• **WORK TO COMPLETE**
From the listing below, copy each line where "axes" occurs.
════════
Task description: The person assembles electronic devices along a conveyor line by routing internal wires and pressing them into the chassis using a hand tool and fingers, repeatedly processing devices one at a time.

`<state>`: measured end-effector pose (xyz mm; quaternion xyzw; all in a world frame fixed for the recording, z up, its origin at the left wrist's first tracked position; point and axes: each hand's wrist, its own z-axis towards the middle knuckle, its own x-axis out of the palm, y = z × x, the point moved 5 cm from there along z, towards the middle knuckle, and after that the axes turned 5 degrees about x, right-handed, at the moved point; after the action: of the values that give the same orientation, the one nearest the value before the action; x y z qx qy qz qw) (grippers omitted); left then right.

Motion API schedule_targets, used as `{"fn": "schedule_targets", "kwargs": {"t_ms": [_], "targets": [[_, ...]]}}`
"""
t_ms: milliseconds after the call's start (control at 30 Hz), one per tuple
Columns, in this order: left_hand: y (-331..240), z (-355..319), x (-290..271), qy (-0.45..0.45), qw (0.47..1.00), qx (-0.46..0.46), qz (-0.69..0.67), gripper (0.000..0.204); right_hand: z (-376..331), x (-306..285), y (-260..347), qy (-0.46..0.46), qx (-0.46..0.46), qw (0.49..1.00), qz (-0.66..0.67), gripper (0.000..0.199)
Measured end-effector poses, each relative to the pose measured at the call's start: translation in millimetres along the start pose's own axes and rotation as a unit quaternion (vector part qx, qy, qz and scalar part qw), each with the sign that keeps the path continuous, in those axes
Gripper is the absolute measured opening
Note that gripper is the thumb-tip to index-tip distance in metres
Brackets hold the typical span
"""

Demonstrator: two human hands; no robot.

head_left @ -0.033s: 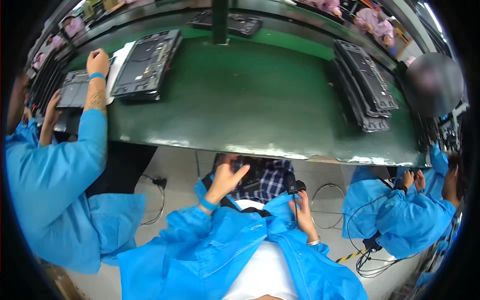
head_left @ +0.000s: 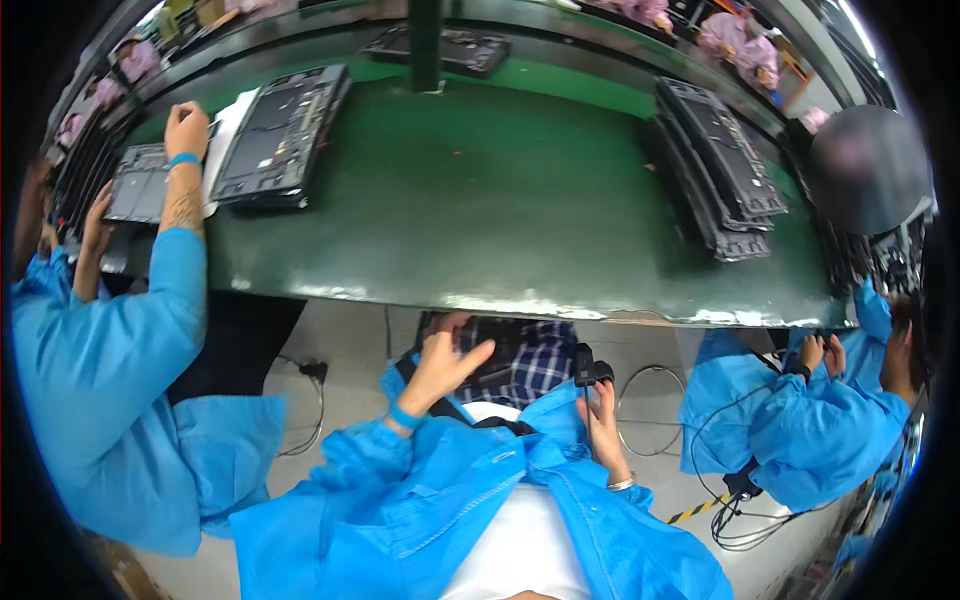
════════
• **ANSWER SECTION**
`<state>`: measured end-effector pose (xyz mm; quaternion xyzw; all in a world frame fixed for the recording, z up, its origin at the left wrist's first tracked position; point and axes: each hand's wrist, its own z-axis towards the middle knuckle, its own x-axis out of the palm, y = z × x, the point moved 5 cm from there along z, towards the middle knuckle, and after that the axes turned 5 degrees about x, right-handed, at the moved point; after the action: of the values that give the same orientation, the one nearest the value before the action; x y z qx qy qz qw) (grippers omitted); left then right.
Measured end-effector poses, each relative to the pose measured at the call's start: translation in millimetres along the start pose's own axes and rotation as a unit quaternion (vector part qx, qy, qz and scalar part qw), each with the sign that keeps the path continuous, in those axes

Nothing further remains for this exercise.